Indeed, business is booming. A Shipt competitor, Instacart, says it had the highest customer demand for groceries in the company's history this past week. In New York City, where restaurants and bars have been ordered to close, grocery delivery service FreshDirect told customers that it's working "around the clock to meet growing demand."
Amazon also acknowledged a sharp uptick in people shopping online for groceries. The company is, a spokesperson says, "working around the clock to continue to deliver grocery orders to customers as quickly as possible."
To get a sense of how companies are adapting to the changing environment, on Tuesday CR connected with several services—including ones that deliver meal kits, like Blue Apron and HelloFresh—to find out how they're safely delivering food to customers while also adjusting to the sudden surge in demand.

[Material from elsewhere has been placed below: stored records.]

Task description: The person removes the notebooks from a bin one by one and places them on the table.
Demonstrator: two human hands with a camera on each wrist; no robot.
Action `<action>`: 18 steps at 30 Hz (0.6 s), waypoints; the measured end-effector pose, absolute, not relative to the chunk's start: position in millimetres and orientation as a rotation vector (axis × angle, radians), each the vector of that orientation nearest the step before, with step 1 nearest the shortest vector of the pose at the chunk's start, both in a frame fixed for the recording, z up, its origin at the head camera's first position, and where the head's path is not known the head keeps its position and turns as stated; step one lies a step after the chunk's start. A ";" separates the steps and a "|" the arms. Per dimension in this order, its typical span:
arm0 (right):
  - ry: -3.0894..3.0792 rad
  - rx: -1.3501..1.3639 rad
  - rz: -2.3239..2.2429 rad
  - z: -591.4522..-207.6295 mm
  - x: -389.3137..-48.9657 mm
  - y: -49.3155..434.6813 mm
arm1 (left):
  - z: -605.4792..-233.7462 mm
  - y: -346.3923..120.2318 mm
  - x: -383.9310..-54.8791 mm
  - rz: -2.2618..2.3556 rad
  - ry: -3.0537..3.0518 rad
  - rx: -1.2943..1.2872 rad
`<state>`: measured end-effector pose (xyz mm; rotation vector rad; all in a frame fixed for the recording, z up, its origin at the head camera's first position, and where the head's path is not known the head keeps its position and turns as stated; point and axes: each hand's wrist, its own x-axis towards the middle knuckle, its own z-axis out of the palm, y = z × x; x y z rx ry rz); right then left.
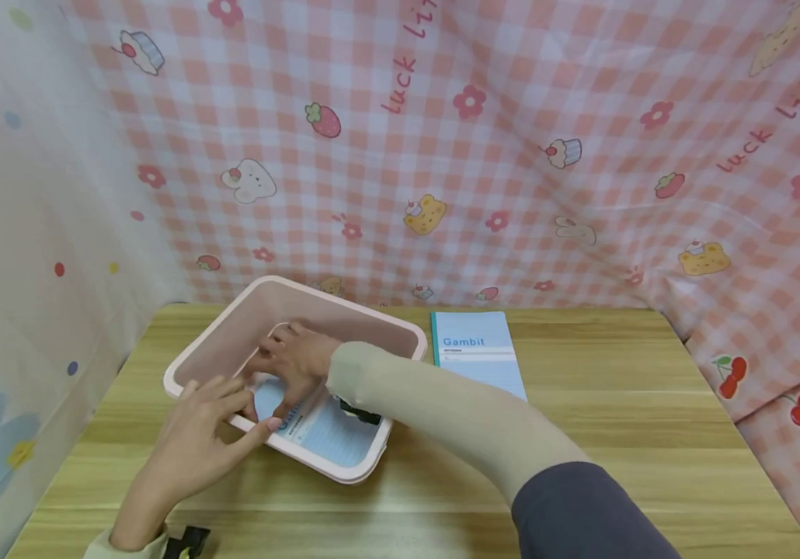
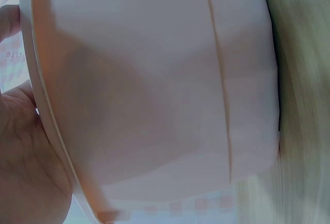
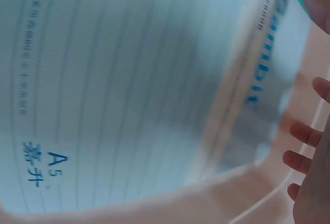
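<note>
A pale pink plastic basin (image 1: 354, 471) stands on the table at left of centre in the head view. In it lies a light blue "Gambit" notebook (image 1: 337, 435), its lined cover filling much of the right wrist view (image 3: 129, 79). My left hand (image 1: 197, 435) grips the basin's near-left rim, fingers bent over it and palm close against it in the left wrist view. My right hand (image 1: 295, 357) reaches inside the basin, over the notebook's titled end. Its fingers (image 3: 304, 133) are spread apart off the cover, while the thumb is near the teal spine.
A second light blue "Gambit" notebook (image 1: 477, 349) lies on the wooden table (image 1: 603, 388) to the right of the basin, partly hidden by the right forearm. A pink checked cloth (image 1: 372, 171) hangs behind the table, and a white patterned cloth (image 1: 43, 210) hangs at left.
</note>
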<state>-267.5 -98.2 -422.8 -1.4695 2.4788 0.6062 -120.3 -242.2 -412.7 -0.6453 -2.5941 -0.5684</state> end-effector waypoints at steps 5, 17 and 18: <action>2.459 -1.506 0.719 -428.3 -262.1 -98.9 | -411.6 -241.1 -120.2 -0.551 -2.586 -0.648; 2.422 -1.456 0.734 -432.7 -257.5 -100.5 | -411.1 -241.1 -121.0 -0.565 -2.565 -0.669; 2.421 -1.455 0.730 -432.4 -257.3 -100.7 | -411.5 -241.3 -121.0 -0.567 -2.563 -0.671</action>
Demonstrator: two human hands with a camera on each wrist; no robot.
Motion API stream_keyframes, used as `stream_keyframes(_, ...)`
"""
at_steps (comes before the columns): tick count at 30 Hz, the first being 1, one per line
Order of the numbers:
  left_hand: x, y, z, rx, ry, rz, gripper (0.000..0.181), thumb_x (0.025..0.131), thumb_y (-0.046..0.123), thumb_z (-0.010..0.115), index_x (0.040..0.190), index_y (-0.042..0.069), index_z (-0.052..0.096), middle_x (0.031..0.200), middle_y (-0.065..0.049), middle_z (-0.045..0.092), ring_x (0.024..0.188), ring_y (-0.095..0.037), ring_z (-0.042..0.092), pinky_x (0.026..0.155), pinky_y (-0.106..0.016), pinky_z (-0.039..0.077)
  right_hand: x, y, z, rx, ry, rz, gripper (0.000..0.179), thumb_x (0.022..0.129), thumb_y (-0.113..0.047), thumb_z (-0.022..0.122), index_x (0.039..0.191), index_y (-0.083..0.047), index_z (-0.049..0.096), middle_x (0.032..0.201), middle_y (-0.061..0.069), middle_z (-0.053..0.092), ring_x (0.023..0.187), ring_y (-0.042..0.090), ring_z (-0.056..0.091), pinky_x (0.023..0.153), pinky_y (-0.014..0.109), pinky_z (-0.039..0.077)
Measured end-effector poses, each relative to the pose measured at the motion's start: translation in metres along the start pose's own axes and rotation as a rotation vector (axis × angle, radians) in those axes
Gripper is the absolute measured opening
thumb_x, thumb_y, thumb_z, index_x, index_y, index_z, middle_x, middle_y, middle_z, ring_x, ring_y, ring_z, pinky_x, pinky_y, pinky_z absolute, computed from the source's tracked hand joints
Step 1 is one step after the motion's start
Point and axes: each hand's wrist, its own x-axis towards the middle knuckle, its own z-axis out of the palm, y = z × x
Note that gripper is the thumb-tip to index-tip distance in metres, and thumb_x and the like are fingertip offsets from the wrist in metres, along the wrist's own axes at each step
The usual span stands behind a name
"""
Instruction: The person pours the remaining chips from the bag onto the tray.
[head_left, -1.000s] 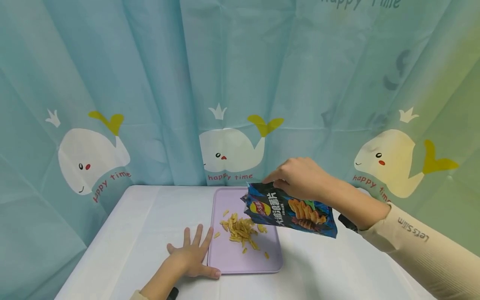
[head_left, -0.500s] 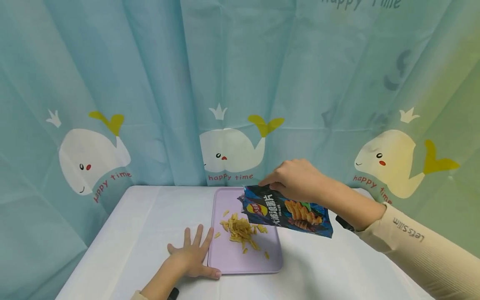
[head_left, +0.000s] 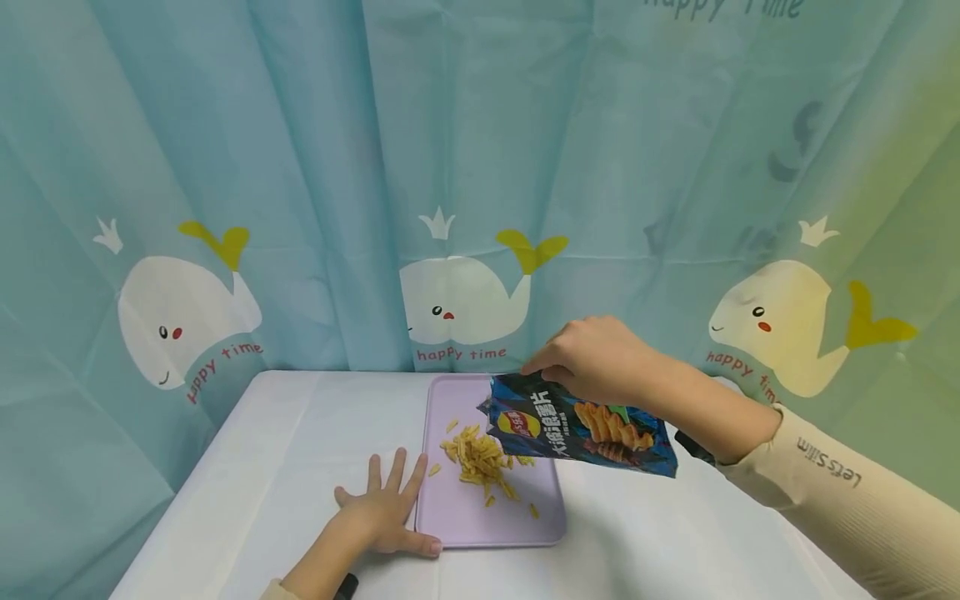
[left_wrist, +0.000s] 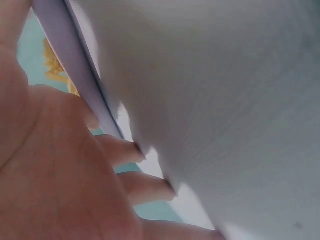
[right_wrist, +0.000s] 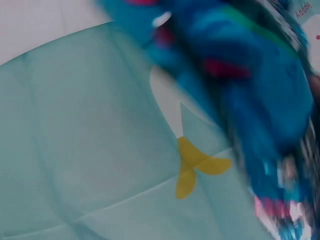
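Note:
My right hand (head_left: 600,358) pinches the upper edge of a dark blue potato chip bag (head_left: 577,429) and holds it tilted above the right side of a lilac tray (head_left: 487,529). The bag's ragged end points left, over the tray. In the right wrist view the chip bag (right_wrist: 250,85) is blurred. A heap of yellow chips (head_left: 478,458) lies on the tray, with several loose pieces around it. My left hand (head_left: 382,508) rests with spread fingers at the tray's near left edge. The left wrist view shows its palm (left_wrist: 60,165) beside the tray's rim (left_wrist: 82,75).
A white table (head_left: 300,442) bears the tray. Behind it hangs a light blue curtain (head_left: 465,150) printed with whales. A dark object (head_left: 696,446) shows beneath the right forearm, partly hidden.
My right hand has shifted the bag slightly left and then back right, as in a small shake. The left hand and the tray stay in place, and the heap looks much the same.

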Motion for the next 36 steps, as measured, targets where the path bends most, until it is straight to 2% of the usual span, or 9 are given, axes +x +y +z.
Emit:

Expect Delays, Not Shortages
In some cases, growing demand for grocery delivery is already resulting in slowdowns. A regular Amazon Fresh customer in New York City told CR that service has no delivery timeslots available between now and April 13, the last day that can currently be selected. (Amazon said this week that it was looking to hire 100,000 new distribution workers.)
But there is no reason to worry about food shortages at present. In a statement on Monday, grocery delivery service FreshDirect said it was receiving continuous shipments of food and restocking 24/7.
"Although demand is causing delivery timeslots to fill up faster than usual, we will continue to expand our capacity to meet our community's needs," the statement said.
Instacart says that in addition to a surge in demand, bulk buying is up. The company also reports a 40 percent increase in orders from customers sending supplies to someone else and says that customers should expect to see delivery availability vary across stores, depending on location.
'Unattended' Deliveries an Option
If you're concerned about having to interact with a grocery deliveryperson, some of the services have options in which groceries are delivered without your having to come to the door or be at home.
Unattended deliveries are available if you shop for groceries from Prime Now, Amazon Fresh, and Whole Foods Market. You simply select the option at checkout. Instacart introduced its similar "Leave at My Door Delivery" option this week and has made it available to all of its customers. Doordash has a similar feature with certain supermarkets.
Meal-Kit Services Keeping Up
A Blue Apron spokesperson says the company is "carefully monitoring" its supply chain, and it's not aware of any disruption to date as a result of coronavirus. "The safety of our customers and employees is our highest priority," a spokesperson says.
A spokesperson for HelloFresh, a main Blue Apron competitor, also says the company hasn't experienced any disruptions to its service. The spokesperson underscored that the Centers for Disease Control & Prevention has found no evidence that COVID-19 can be spread through food.
"The health and well-being of our customers and employees is our highest priority," the spokesperson says. "To that end, we have implemented additional safety measures, such as more frequent hand-washing and sanitation of our facilities, along with limited access to our production site."
Patience Is Key
Instacart's spokesperson offered some tips for customers that seem applicable to anyone ordering groceries or meal kits. These include planning ahead, placing orders well in advance before your supplies at home run dry, and trying to be flexible about replacements when items you want are out of stock.
Mooney, the Michigan teacher, had some good advice, too: Only get what you need. “I mean, clearly, it’s okay to stock up for a few things," she says. "But it’s not necessary to get as many items as some people are getting."
FreshDirect echoed that advice in its statement posted on social media Monday. "Please," the company pleaded to customers, "buy only what you need so we can serve as many people as possible."